From the Guidelines
Quincke's edema, also known as angioedema, should be treated with C1-INH, icatibant, or ecallantide as early as possible to minimize duration and severity, especially in cases of upper airway edema which should be treated as a medical emergency. The treatment of Quincke's edema depends on the severity and location of the swelling. For hereditary angioedema, the primary mediator of swelling is bradykinin, and the treatment should focus on inhibiting this mediator 1.
Treatment Options
- C1-INH, icatibant, or ecallantide are the recommended treatments for acute attacks of hereditary angioedema, and they should be administered as early as possible to minimize the duration and severity of the attack 1.
- In cases of upper airway edema, early intubation or tracheotomy may be necessary to maintain airway patency, and patients should be closely monitored for signs and symptoms of impending airway closure 1.
- Symptomatic treatment may also be necessary, including pain medication, antiemetics, and aggressive hydration for abdominal attacks, and close monitoring for signs of airway compromise in oropharyngeal and laryngeal attacks 1.
Important Considerations
- Patients with hereditary angioedema should carry an acute attack treatment with them and be trained on self-administration, with the exception of ecallantide 1.

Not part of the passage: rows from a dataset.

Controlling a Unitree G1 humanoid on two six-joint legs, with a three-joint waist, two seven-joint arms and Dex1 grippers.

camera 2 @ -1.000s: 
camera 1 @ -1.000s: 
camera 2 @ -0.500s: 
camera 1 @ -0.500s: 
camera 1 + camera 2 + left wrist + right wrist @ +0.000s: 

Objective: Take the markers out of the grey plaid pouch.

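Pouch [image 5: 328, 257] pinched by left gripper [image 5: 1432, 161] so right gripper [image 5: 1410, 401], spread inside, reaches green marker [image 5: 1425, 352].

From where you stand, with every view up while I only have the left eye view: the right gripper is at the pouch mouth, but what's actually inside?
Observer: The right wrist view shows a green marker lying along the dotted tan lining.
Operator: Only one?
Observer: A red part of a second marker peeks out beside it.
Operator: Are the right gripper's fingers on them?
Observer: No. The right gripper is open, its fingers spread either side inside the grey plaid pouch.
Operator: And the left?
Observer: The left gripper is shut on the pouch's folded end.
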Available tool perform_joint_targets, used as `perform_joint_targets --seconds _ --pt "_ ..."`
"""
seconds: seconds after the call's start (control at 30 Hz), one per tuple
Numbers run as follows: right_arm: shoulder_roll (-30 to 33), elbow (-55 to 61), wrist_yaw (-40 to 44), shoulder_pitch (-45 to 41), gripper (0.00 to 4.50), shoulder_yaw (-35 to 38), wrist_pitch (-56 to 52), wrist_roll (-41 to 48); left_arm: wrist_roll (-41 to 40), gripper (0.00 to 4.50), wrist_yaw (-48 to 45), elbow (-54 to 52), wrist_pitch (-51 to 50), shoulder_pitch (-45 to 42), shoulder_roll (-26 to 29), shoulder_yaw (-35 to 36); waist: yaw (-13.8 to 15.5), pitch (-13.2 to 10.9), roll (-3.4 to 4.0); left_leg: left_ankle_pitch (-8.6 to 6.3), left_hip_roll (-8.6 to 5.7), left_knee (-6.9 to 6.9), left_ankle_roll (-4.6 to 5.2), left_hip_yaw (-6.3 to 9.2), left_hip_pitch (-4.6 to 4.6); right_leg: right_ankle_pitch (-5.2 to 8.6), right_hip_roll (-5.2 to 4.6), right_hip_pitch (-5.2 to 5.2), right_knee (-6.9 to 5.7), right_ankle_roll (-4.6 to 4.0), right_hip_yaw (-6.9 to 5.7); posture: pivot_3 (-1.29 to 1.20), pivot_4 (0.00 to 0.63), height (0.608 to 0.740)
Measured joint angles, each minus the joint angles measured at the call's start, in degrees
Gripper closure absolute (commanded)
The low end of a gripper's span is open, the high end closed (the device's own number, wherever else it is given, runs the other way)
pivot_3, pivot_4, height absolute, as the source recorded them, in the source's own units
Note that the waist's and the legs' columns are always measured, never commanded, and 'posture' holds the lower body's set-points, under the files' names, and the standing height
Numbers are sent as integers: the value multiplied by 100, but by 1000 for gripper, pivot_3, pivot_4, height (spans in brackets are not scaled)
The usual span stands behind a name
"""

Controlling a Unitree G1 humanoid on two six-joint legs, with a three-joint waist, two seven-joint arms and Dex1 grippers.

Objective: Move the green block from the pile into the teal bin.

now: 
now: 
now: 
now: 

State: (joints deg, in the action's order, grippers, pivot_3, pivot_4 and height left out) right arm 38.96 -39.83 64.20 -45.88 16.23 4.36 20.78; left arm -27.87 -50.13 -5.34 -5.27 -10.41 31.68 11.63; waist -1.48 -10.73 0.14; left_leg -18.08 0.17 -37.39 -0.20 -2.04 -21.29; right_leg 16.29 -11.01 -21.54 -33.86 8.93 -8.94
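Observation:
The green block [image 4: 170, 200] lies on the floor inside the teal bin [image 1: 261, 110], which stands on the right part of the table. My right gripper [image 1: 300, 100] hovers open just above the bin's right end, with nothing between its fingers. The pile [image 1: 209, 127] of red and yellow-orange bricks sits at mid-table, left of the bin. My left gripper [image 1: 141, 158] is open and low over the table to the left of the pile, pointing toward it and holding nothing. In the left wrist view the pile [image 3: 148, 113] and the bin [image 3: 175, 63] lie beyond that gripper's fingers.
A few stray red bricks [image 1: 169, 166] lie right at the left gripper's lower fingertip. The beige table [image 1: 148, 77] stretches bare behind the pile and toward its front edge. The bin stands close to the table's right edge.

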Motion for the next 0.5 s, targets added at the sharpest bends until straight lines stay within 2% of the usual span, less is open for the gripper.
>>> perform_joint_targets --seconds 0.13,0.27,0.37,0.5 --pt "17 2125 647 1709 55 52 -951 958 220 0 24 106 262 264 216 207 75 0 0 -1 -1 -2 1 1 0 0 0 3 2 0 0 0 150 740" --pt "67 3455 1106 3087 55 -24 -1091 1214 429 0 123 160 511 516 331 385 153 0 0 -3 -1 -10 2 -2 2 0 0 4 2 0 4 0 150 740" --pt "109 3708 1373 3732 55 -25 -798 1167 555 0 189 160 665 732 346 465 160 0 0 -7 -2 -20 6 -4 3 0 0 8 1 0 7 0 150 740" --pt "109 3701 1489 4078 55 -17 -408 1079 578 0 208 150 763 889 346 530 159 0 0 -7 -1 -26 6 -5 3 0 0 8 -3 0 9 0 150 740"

- The management of individual attacks can also involve symptomatic treatment based on the region of body swelling, and the observation period should be individualized 1.
- Narcotic addiction is a risk for patients with hereditary angioedema who experience frequent attacks, and out-of-hospital use of potent narcotics should be avoided 1.
From the Research
Definition and Causes of Quincke's Edema
- Quincke's edema, also known as angioedema, is a self-limiting edema of the subcutaneous or submucosal tissues due to localized increase of microvascular permeability whose mediator may be histamine or bradykinin 2.
- It can be caused by various factors, including allergic reactions, exposure to allergens and drugs (mainly ACE inhibitors and non-steroidal anti-inflammatory drugs), and family history of similar symptoms 2, 3.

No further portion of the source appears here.